サロンに参加して、時代が確実に転換期にあると改めて感じました。皆さんも、これまで当たり前だと信じてきた生活習慣の中に、その必然性に疑問を感じ始めていることはないでしょうか。これまで当たり前だと思ってきたことが、実は当たり前ではなくなってくるのかもしれません。例えば仕事、経済、集団生活、マスマーケティング。サロンの中で何度も「n=1」というキーワードが出てきました。「n」とは母数のことで、つまりマーケティングは、一人一人をより深く理解しなければならないということを意味します。

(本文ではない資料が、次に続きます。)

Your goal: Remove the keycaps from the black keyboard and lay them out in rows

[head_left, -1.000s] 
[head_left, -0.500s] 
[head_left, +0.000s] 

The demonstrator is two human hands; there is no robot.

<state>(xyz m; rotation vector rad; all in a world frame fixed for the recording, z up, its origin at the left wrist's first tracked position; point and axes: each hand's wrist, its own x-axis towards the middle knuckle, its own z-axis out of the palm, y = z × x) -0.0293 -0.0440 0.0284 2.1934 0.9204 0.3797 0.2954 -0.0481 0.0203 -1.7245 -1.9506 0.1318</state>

心にどの位の深度をもって捉えることができるかが試されています。マーケティングに求められているのは、愛や優しさになってくるのかもしれません。

例えば私は、WEBは「n=1」との相性が良いと感じています。WEBと「n=1」は楽しく共存ができそうです。まだまだ色々な面白い取り組みが生まれてくるのではないでしょうか。時代の変化に対応していくための、皆さんの取り組みも是非お聞かせください。